Background: Multigene autoinflammatory panels are increasingly used in adults with suspected autoinflammatory syndromes (AIS). In routine care, confirmatory yield is often limited and variants of uncertain significance (VUS) are frequent, making phenotype-driven test stewardship critical.


Objectives: To quantify real-world diagnostic yield and clinical utility of an autoinflammatory multigene panel in adults, and to assess whether targeted pre-test clinical suspicion is associated with higher final AIS diagnosis rates and post-test management changes.

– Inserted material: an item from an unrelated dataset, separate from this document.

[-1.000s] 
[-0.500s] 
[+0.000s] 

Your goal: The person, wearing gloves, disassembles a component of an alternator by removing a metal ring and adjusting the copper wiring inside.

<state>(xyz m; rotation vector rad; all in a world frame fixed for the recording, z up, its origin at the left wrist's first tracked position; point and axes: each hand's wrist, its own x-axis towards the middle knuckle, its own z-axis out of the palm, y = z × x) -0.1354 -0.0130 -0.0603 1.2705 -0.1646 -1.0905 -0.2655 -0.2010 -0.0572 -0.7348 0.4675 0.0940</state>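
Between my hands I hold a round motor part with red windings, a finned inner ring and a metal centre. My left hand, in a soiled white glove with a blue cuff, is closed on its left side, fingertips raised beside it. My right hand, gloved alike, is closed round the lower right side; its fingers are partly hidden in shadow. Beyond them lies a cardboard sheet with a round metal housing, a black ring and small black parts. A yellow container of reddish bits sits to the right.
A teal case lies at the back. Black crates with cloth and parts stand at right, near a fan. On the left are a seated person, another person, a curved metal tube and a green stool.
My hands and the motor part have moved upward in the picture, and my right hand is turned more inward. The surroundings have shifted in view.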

Methods: Retrospective cohort study of all adults tested with an autoinflammatory multigene panel in a tertiary rheumatology service (2018–2025; n=171). Pre-test suspicion was classified as non-specific suspicion vs targeted suspicion (specific syndrome suspected: FMF/TRAPS/other AIS). Variants were analyzed in predefined core genes (MEFV, TNFRSF1A, NLRP3, MVK) and in additional panel genes, and classified as pathogenic/likely pathogenic (P/LP), VUS, or benign/likely benign. Final AIS diagnosis (confirmed/probable) was established by the treating team integrating phenotype and genetics. “Overall clinical yield” was defined as final AIS diagnosis and/or any P/LP variant. P/LP variants were considered genetically informative and not necessarily diagnostic per se. Clinical utility was defined as any post-test management change attributable to panel results, as recorded in clinical charts. Group comparisons used χ 2 /Fisher’s exact tests.

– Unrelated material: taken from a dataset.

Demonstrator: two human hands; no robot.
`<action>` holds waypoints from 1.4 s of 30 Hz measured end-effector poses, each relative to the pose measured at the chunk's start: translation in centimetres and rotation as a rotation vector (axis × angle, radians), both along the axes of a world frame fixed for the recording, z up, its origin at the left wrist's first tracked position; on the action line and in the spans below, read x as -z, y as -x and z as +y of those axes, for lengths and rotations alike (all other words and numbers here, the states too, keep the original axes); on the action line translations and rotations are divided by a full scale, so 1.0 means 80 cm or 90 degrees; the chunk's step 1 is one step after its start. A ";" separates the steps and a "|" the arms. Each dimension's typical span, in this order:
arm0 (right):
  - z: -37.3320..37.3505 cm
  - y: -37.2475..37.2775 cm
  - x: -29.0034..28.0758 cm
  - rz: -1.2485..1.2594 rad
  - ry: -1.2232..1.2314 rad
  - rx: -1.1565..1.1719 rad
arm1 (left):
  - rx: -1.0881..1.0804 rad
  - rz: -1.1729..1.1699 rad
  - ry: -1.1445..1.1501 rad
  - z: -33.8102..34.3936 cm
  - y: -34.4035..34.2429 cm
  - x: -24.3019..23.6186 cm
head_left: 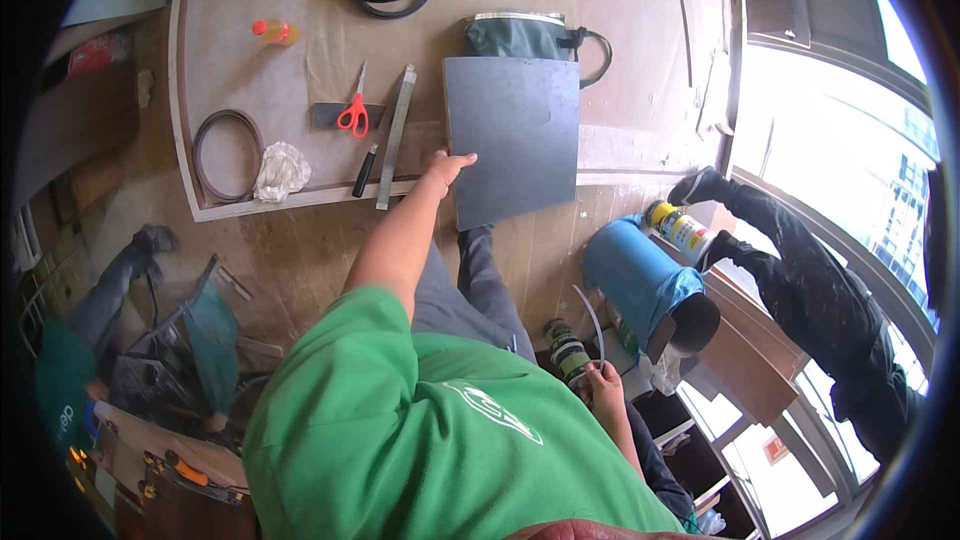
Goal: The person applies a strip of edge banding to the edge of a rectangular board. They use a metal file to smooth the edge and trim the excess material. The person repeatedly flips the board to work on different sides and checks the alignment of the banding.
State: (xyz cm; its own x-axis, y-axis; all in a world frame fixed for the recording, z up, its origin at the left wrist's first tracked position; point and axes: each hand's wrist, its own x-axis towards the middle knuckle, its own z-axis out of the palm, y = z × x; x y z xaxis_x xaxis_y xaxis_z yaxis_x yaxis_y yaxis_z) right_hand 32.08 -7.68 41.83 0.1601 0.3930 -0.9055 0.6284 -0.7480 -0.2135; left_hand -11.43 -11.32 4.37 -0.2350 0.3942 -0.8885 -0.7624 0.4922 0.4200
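Head view: left hand (445, 168) grips the edge of the flat dark grey square panel (514, 136) on the bench (620, 0), right hand (603, 380) closed around a thin grey strip (592, 318).

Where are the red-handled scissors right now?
In the head view, the scissors lie on the board's left part, between the metal ruler and the dark coiled strip.

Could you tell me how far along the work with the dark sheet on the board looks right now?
Laid out already: scissors, a metal ruler and a knife sit on the board. In hand: the left hand grips the edge of the dark sheet, which overhangs the board's front edge; the right hand holds a thin grey strip low at the side. Left: strip and sheet remain apart; no cut shows.
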 end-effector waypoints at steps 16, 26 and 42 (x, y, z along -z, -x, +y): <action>0.252 -0.013 -0.023 0.436 -0.103 0.090 | 0.175 0.447 -0.108 0.042 -0.038 -0.333; 0.360 0.107 -0.139 0.577 -0.556 -0.379 | 0.624 0.812 -0.145 0.055 -0.069 -0.685; 0.281 0.137 -0.323 0.836 -0.810 -0.681 | 0.634 0.811 -0.196 -0.013 -0.087 -0.827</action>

Results: The cohort was predominantly female (132/171, 77.2%); median age at testing was 42 years (IQR 33–53). Median diagnostic delay was 8 years (IQR 2–32; n=167). Most frequent manifestations were arthralgia without arthritis (127/171, 74.3%), recurrent fever (95/171, 55.6%), arthritis (90/171, 52.6%) and rash (64/171, 37.4%). Pre-test suspicion was non-specific in 162/171 (94.7%) and targeted in 9/171 (5.3%) (FMF 2/171, TRAPS 2/171, other AIS 5/171). No cases were referred with suspicion of CAPS or MKD, and no final CAPS/MKD diagnoses were made. Core-gene variants were found in 31/171 (18.1%): P/LP 6/171 (3.5%), VUS 23/171 (13.5%), benign/likely benign 2/171 (1.2%). Additional-gene variants were reported in 14/171 (8.2%): VUS/non-actionable 10/171 (5.8%), P/LP 2/171 (1.2%; IL36RN–DITRA and RNASEH2B), and benign/likely benign 2/171 (1.2%). P/LP variants in any gene were present in 8/171 (4.7%) (including 6 core-gene and 2 additional-gene P/LP). Final AIS diagnosis was established in 21/171 (12.3%) (confirmed 15/171, 8.8%; probable 6/171, 3.5%). Of these, 6/21 (28.6%) overlapped with P/LP variants (genetically supported), whereas 15/21 (71.4%) were clinical diagnoses without P/LP. In an exploratory analysis, abdominal pain was associated with final AIS diagnosis (10/21, 47.6% vs 25/150, 16.7%; Fisher p=0.0026), a hypothesis-generating finding that warrants validation. Targeted suspicion showed a numerically higher probability of final AIS diagnosis than non-specific suspicion (3/9, 33.3% vs 18/162, 11.1%), without reaching statistical significance (p=0.083). In the classic hereditary periodic fever subgroup (FMF/TRAPS suspicion; n=4), final AIS diagnosis was significantly more frequent (3/4, 75.0% vs 18/167, 10.8%; p=0.006). Overall clinical yield (final AIS diagnosis and/or any P/LP) was 23/171 (13.5%), with overlap between AIS diagnoses and P/LP findings. Clinical utility was observed: post-test management changed in 43/171 (25.1%), more often in patients with a final AIS diagnosis (14/21, 66.7%) than without (29/150, 19.3%). Management change occurred in 5/6 (83.3%) patients with core-gene P/LP variants and 10/23 (43.5%) with core-gene VUS, compared with 28/142 (19.7%) with non-informative core-gene results (negative/benign). Among patients receiving post-test targeted treatment (n=37), response was good/partial in 25/37 (67.6%).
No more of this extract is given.